キャップレスデシモの洗浄。そして別れ。

パイロットのノック式万年筆キャップレスデシモの洗浄を行いました。

入れているインクは当初からずっとセーラーブルーブラック。一般的な染料インクなので、水に入れておけば自然とインクが出てきます。
ただキャップレスの宿命で、カートリッジやペン芯は洗浄できるものの、キャップレス機構の洗浄はご法度です。複雑に稼働する箇所ですし、ペン先の乾燥を防ぐためのノウハウが詰まった部分なので、下手に水洗いしてしまうと水分が抜けずサビや動きが悪くなるなどの不具合が出るそう。

なので、水洗いできない部分は綿棒で残ったインクを拭き取る程度の対応しかできません。スッキリと水洗いしたいけど、しょうがないですね。
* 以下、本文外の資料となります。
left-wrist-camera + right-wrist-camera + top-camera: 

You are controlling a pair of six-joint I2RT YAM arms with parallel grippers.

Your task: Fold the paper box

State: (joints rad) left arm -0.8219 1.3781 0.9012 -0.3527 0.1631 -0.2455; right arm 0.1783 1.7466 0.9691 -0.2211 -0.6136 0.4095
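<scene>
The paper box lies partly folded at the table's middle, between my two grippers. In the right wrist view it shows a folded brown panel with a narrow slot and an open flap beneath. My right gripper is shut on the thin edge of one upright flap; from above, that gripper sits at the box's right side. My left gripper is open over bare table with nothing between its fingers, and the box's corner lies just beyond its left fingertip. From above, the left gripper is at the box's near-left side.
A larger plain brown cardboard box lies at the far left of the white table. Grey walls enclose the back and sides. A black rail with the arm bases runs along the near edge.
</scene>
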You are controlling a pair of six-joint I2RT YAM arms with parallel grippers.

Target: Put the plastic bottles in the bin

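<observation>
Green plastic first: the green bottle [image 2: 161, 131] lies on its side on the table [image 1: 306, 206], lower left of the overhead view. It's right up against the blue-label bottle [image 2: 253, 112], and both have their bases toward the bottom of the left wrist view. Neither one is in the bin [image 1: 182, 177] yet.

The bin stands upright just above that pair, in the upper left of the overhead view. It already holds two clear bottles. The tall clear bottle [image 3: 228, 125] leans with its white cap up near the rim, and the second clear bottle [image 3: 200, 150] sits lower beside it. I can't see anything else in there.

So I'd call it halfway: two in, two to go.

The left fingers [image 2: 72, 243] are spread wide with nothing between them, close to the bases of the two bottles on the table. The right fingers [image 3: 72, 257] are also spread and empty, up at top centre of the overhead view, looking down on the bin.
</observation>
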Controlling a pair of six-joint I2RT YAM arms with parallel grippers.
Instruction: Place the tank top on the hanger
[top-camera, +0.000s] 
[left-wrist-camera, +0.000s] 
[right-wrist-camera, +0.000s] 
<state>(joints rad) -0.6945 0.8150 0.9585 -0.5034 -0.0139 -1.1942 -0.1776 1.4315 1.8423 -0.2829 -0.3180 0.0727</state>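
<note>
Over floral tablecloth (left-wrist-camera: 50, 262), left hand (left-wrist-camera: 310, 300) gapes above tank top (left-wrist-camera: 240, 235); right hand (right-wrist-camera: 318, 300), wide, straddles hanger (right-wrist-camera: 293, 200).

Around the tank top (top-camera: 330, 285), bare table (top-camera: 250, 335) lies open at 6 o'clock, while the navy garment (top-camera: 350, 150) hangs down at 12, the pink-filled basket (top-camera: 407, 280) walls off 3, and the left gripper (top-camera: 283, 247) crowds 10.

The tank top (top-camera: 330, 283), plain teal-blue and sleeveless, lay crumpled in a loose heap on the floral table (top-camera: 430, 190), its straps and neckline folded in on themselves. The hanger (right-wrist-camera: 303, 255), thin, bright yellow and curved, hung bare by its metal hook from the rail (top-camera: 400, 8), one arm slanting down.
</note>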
水洗いが済んだら充分に乾燥させ、再度組み立てて作業完了。
実はこのキャップレスデシモ、最近出番がなくなってしまったので売却してしまいました。いかんせんインクの乾燥が早く、書きたいときに書けないことが何度かあり、常用は厳しいと判断してしまったのです。繊細なシャッター機構を備えているとはいえ、キャップで密閉する通常の万年筆に比べると気密性が劣るのでしょう。
18金ニブの書き心地はとても気持ちが良く、インクフローのバランスも絶妙で気に入っていたのですけど、小生のスタイルに合わなかったとしか言いようがありません。新しいオーナーのもとで有効に使ってもらっていることを祈るばかりです。